The lunchtime conversation centered around the Van Allen Belt, solar probes, and magnetic spheres as middle school students learning about space at Johns Hopkins took a break from the study of space missions.
Students from Rockville Maryland’s Parkland Magnet Middle School for Aerospace Technology visited the Johns Hopkins Applied Physics Laboratory in Laurel. There they attended a presentation on two space missions that scientists are involved with now. These are the Van Allen Probes and Solar Probe Plus.
According to their teacher, Chris Peterson-Tardif, the subject of the presentation was very much in common with what the students are studying every day. We study space missions,” she said. “These added to the list, especially the solar mission, because we study the sun. They were able to apply the knowledge they learned in class.”
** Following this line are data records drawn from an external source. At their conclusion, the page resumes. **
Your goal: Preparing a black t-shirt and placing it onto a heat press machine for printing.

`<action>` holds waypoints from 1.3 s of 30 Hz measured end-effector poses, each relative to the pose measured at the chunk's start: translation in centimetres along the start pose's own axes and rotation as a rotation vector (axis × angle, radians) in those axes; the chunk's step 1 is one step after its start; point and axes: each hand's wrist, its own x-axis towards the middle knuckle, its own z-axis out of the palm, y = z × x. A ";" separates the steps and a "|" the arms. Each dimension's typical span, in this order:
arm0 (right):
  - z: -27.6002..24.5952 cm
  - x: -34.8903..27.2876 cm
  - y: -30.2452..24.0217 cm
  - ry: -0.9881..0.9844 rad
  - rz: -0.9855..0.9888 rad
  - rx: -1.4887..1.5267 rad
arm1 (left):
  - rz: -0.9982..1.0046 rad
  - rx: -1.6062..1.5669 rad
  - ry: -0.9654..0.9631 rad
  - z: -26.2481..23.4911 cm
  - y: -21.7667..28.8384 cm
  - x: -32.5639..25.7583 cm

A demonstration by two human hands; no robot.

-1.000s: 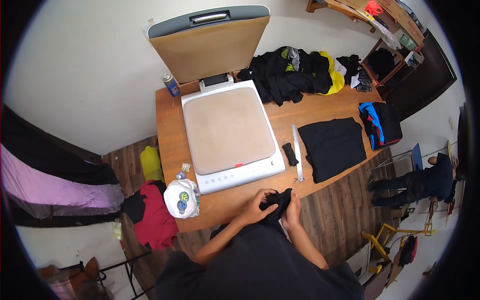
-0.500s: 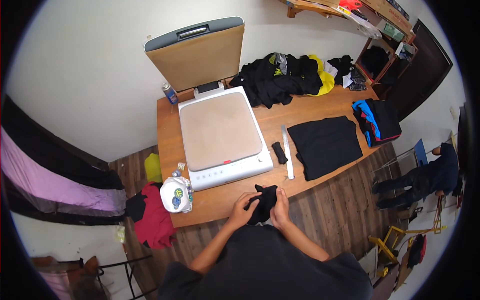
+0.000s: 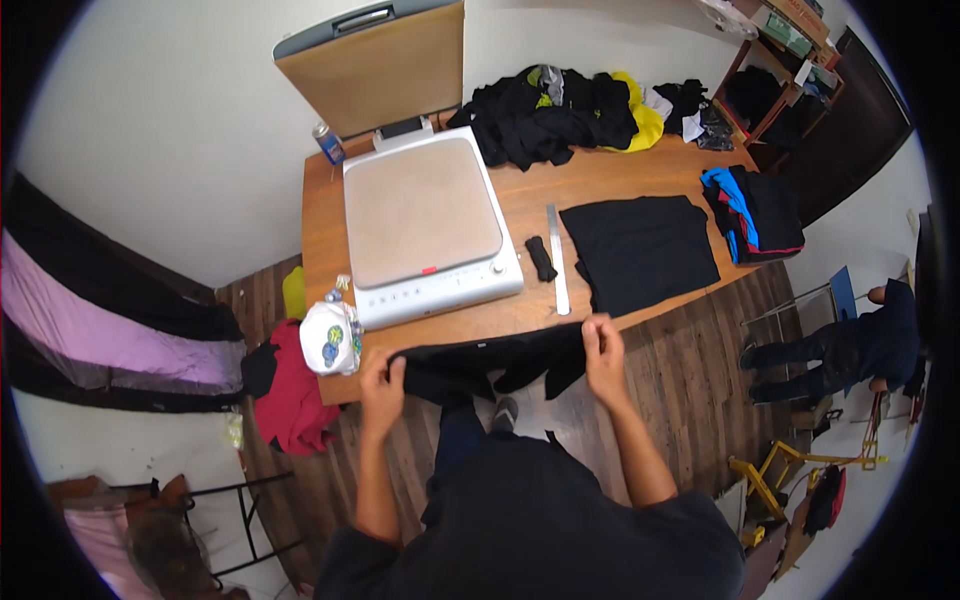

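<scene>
A black garment (image 3: 450,362) is stretched wide between my two hands in front of the table's near edge. A small pale label shows midway along its taut upper edge, and its lower parts hang loosely; its exact kind is unclear. My left hand (image 3: 382,385) pinches one upper corner, near a white rounded bundle with printed emblems (image 3: 328,338). The other corner is gripped by my right hand (image 3: 603,355). Beyond the garment, a heat press (image 3: 425,210) stands with its lid (image 3: 370,80) raised. To its right lie a small black cloth roll (image 3: 540,258) and a metal ruler (image 3: 558,265).
A black garment (image 3: 645,250) lies flat on the wooden table (image 3: 540,185), beside a folded stack (image 3: 750,215). Heaped clothes (image 3: 545,120) and a spray can (image 3: 328,143) are at the back. Red cloth (image 3: 290,400) sits left; another person (image 3: 850,345) stands right.
My hands have moved apart, spreading the bunched black garment into a wide stretch. The view has shifted, so the table and press sit higher in it.
</scene>
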 end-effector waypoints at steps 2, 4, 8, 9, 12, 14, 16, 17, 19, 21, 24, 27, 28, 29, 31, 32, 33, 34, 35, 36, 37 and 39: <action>-2.3 1.9 -1.4 -0.071 -0.335 -0.182 | -0.031 0.222 0.030 -1.2 1.2 0.5; -3.4 4.8 -3.4 -0.074 -0.485 -0.255 | 0.124 0.250 0.085 -2.6 3.5 3.0; -6.3 7.0 -7.8 -0.009 -0.704 -0.490 | 0.146 0.254 0.096 -3.6 7.2 4.6; -6.4 7.4 -8.6 -0.004 -0.738 -0.477 | 0.092 0.219 0.092 -3.9 7.5 4.7; -6.7 7.9 -11.3 0.041 -0.748 -0.523 | 0.314 0.258 0.076 -3.8 11.0 5.9; -6.7 8.2 -12.7 0.048 -0.771 -0.493 | 0.360 0.338 0.043 -4.5 13.7 5.8; -7.3 8.9 -13.1 0.019 -0.756 -0.423 | 0.389 0.516 0.062 -5.0 15.7 5.3; -7.6 9.0 -13.2 0.031 -0.629 -0.412 | 0.470 0.557 0.131 -5.2 16.1 5.2; -7.5 8.6 -13.8 0.041 -0.691 -0.410 | 0.617 0.615 0.270 -5.3 16.2 5.4; -7.3 8.3 -14.8 0.048 -0.755 -0.402 | 0.513 0.537 0.314 -5.2 16.2 5.2; -7.5 6.7 -15.3 0.046 -0.749 -0.504 | 0.389 0.380 0.343 -4.7 15.2 4.3; -8.8 4.7 -14.4 0.026 -0.776 -0.531 | 0.445 0.369 0.296 -4.9 14.3 1.8; -9.7 4.0 -13.9 -0.025 -0.793 -0.513 | 0.481 0.410 0.275 -5.4 14.3 0.5; -10.7 3.3 -13.6 -0.068 -0.809 -0.499 | 0.479 0.442 0.248 -6.0 13.7 -0.7; -11.3 1.9 -13.2 -0.125 -0.850 -0.494 | 0.582 0.551 0.240 -7.3 12.3 -2.7; -11.6 0.9 -13.3 -0.154 -0.843 -0.492 | 0.584 0.585 0.209 -7.7 11.8 -3.6; -11.7 0.2 -13.3 -0.176 -0.821 -0.468 | 0.547 0.589 0.207 -7.8 11.9 -4.7; -11.6 -0.4 -13.4 -0.180 -0.821 -0.463 | 0.510 0.592 0.206 -7.9 11.9 -5.7; -11.5 -1.0 -13.4 -0.193 -0.804 -0.448 | 0.397 0.494 0.165 -7.8 11.7 -6.6; -11.4 -1.4 -13.4 -0.204 -0.788 -0.433 | 0.393 0.496 0.165 -8.0 11.7 -7.4; -11.4 -1.6 -13.1 -0.195 -0.775 -0.419 | 0.211 0.274 0.073 -8.2 11.7 -8.0; -11.0 -1.4 -13.2 -0.185 -0.768 -0.422 | 0.028 -0.053 -0.115 -9.1 11.3 -8.6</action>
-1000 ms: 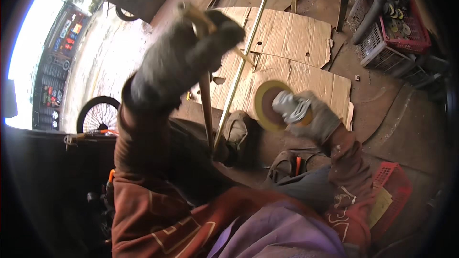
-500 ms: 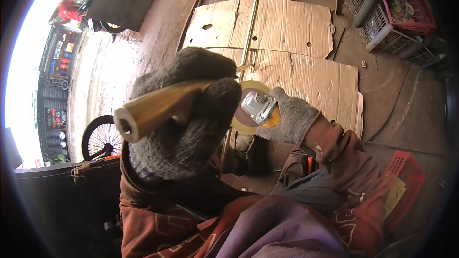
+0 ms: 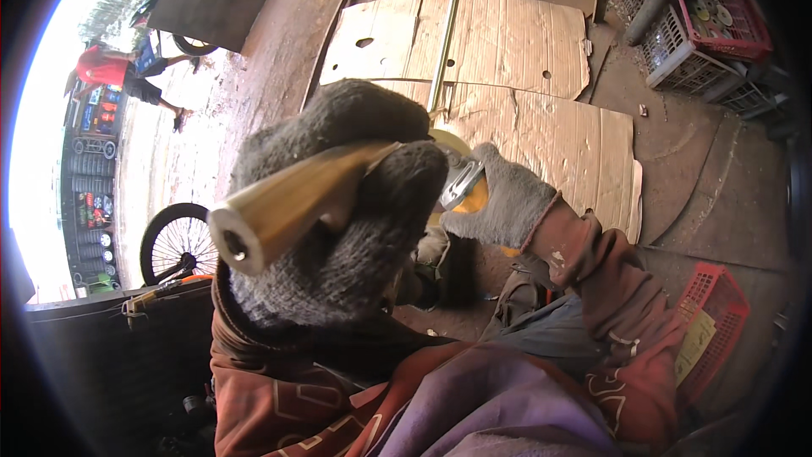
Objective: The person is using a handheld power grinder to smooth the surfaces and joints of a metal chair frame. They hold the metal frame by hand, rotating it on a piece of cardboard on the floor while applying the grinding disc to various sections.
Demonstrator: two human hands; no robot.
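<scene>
A tan, hollow-ended rod [image 3: 279, 211] sits in the gloved left hand [image 3: 347, 250], its open end slanting down and toward the left, close to the camera. The left fingers are wrapped firmly around it, and the rod's far part is hidden behind them. Just beside those fingers is an angle grinder [image 3: 465, 193] with a metal front and yellow body, in the grasp of the gloved right hand [image 3: 512, 203]. The right thumb lies along its upper side; the other fingers are mostly hidden beneath. The grinder's yellowish disc [image 3: 452, 140] shows only in part behind the left fingertips, so whether it touches the rod cannot be told. Beyond the hands, a shiny metal bar [image 3: 448, 30] lies across flattened cardboard [image 3: 558, 148] on a brown floor. Below, a purple cloth [image 3: 491, 406] covers the lap. Right of the person stands a red basket [image 3: 719, 322] with a yellowish sheet in it; farther up, another red basket [image 3: 736, 42] holds round discs. On the left are a spoked wheel [image 3: 176, 245] and, well apart outside, a person in a red top [image 3: 106, 66].
</scene>
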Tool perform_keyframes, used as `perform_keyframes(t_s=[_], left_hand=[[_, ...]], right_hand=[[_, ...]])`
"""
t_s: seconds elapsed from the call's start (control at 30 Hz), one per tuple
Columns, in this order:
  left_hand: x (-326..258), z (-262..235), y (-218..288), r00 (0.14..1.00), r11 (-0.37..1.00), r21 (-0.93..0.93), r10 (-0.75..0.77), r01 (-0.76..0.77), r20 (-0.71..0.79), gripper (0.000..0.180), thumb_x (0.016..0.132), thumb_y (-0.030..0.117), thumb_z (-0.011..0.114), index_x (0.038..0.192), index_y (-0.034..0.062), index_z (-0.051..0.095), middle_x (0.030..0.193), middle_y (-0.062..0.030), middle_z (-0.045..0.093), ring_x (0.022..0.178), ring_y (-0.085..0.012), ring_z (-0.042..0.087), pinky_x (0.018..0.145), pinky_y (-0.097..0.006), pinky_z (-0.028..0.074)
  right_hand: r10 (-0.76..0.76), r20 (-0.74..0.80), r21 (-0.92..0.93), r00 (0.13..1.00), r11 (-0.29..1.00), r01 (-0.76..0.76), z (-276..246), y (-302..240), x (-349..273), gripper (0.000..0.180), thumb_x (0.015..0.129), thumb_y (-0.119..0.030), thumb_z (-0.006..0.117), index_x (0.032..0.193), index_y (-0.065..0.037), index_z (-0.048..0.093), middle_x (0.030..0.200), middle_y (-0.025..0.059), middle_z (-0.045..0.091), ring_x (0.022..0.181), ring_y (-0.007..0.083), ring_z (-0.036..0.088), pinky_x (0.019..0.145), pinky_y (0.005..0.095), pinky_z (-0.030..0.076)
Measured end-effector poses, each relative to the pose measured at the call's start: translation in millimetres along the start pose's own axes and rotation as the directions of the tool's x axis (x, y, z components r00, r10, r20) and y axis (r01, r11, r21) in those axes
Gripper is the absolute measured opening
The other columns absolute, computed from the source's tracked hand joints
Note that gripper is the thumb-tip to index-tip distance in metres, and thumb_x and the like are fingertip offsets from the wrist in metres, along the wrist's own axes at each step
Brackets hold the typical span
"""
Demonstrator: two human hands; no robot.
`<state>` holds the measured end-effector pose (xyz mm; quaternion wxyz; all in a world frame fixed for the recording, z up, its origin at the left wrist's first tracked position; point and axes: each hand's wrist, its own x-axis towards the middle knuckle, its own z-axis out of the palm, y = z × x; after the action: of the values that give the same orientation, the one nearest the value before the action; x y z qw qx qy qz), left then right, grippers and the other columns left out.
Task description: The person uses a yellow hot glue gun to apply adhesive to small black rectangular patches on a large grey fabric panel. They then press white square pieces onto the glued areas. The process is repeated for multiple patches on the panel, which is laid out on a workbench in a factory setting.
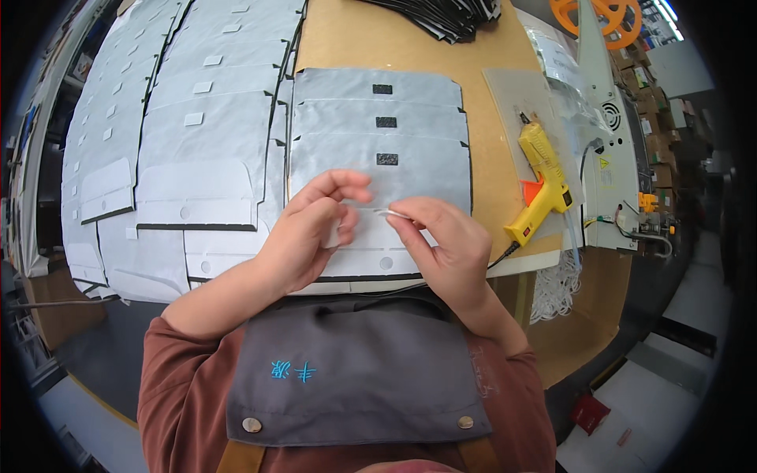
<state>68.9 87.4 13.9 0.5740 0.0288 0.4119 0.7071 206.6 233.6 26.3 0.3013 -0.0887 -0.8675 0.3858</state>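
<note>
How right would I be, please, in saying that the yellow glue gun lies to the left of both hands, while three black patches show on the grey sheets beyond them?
One detail is wrong: the head view shows the yellow glue gun lying to the right of both the left hand and the right hand. Three black patches do show on the grey sheets beyond them.

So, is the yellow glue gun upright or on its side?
On its side: from above, the glue gun shows orange trigger and handle in profile.
</note>
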Motion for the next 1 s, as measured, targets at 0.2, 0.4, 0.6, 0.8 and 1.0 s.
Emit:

A panel of four scientists told the students the purpose and plan of the missions, and discussed how to overcome the technical difficulties of communicating with spacecrafts traveling so far from Earth.
Those same scientists joined the students over pizza to share more and learn about the students’ plans for science careers. Adrian Hill, an engineer on the Van Allen Probes project, sat with three Parkland seventh-graders, Linease Paul, Lani Tran and Ashley Tien. All three girls said they are more interested in medicine than aerospace but enjoy the science.
They study a lot of science at Parkland. “Every child takes two science classes in an eight-period schedule. With electives, there is the possibility of taking three science classes, making a student’s schedule one-half [science, technology, engineering and mathematics] related (including their math class),” Parkland’s magnet coordinator Donna M. Blaney wrote in an email.
Peterson-Tardif’s class is one of the electives.